TASK TO COMPLETE => Starting at the first line of the data, print every line up to and including the one with "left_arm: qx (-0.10", but no pictures.
(INPUT DATA begins)
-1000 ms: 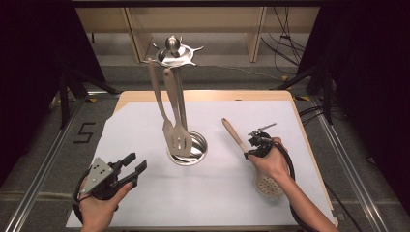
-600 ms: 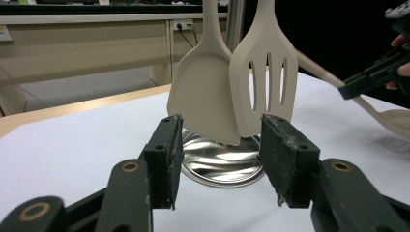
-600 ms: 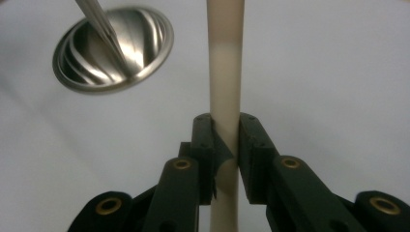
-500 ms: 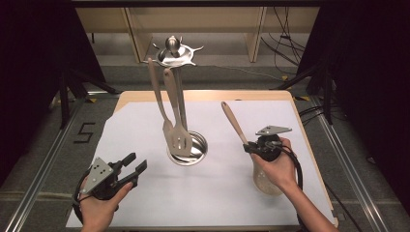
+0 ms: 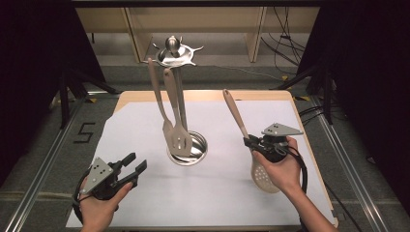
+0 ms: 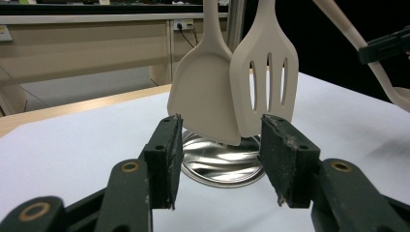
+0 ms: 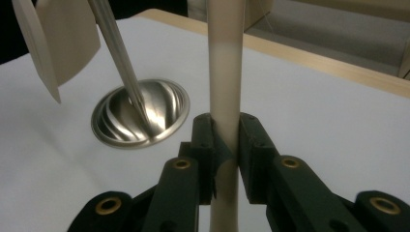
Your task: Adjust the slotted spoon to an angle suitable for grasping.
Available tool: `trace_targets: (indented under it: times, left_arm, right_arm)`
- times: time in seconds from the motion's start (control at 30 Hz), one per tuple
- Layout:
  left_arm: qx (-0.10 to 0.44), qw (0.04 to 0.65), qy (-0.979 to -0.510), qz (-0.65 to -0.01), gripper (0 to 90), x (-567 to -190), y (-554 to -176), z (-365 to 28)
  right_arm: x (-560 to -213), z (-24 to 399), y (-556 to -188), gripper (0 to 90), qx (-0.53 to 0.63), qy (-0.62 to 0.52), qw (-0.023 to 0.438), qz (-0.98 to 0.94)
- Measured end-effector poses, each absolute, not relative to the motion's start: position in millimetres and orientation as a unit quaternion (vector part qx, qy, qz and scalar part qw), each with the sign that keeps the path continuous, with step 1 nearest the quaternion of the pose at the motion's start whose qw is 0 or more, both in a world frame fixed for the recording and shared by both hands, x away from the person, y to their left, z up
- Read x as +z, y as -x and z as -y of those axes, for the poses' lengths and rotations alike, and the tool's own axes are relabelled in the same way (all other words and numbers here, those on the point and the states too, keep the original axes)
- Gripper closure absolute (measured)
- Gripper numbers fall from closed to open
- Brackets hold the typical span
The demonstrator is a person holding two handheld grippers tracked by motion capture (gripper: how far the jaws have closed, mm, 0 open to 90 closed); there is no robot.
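Note:
A steel utensil stand (image 5: 173, 50) rises from a round base (image 5: 193, 153) at the table's middle. A solid turner (image 6: 205, 96) and a slotted spatula (image 6: 266, 82) hang from it. My right gripper (image 5: 251, 142) is shut on the beige handle (image 7: 225, 72) of a perforated skimmer, held nearly upright, handle tip up and head (image 5: 263, 176) low over the white sheet. In the right gripper view, my right gripper (image 7: 225, 145) pinches the handle between both pads. My left gripper (image 5: 133, 166) rests open at the front left, and in its own view my left gripper (image 6: 225, 169) points at the stand's base (image 6: 222, 162).
A white sheet (image 5: 145, 125) covers the wooden table (image 5: 290, 96). The stand's rod (image 7: 118, 58) and base (image 7: 140, 113) lie left of the held handle. Dark curtains flank both sides, and a metal rail (image 5: 43, 164) runs along the floor at left.
The right hand has risen and turned, swinging the skimmer's handle from slanting low over the sheet to nearly upright. The left hand and its gripper have stayed put.

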State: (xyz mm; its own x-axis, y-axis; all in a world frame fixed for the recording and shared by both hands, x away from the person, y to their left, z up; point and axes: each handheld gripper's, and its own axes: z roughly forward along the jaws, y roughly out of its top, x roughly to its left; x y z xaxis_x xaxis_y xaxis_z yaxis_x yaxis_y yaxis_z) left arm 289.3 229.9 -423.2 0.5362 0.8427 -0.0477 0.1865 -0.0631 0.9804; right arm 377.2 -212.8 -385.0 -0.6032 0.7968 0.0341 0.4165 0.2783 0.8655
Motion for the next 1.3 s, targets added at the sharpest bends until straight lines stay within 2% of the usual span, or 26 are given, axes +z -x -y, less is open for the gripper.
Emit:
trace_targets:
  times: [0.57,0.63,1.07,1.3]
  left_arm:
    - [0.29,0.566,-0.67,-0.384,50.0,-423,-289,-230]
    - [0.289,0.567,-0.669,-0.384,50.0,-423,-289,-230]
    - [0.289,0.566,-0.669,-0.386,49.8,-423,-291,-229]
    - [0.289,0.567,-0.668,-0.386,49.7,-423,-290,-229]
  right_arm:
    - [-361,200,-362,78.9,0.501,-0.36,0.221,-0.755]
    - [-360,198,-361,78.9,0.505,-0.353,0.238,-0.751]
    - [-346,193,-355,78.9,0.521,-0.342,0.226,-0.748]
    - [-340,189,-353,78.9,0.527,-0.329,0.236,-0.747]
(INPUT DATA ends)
ANSWER SPACE =>
-1000 ms: 
-600 ms: 
-600 ms: 
-500 ms: 
+0 ms: 
+0 ms: 
+0 ms: 
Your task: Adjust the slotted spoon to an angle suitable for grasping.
Available tool: `trace_targets: (indented under it: times, left_arm, right_arm)`
- times: time in seconds from the motion's start (control at 30 Hz), one per tuple
- Layout:
  left_arm: qx (-0.10 to 0.44), qw (0.04 to 0.65), qy (-0.979 to -0.510), qz (-0.65 to -0.01), gripper (0 to 90), x (-567 to -190), y (-554 to -176), z (-365 to 28)

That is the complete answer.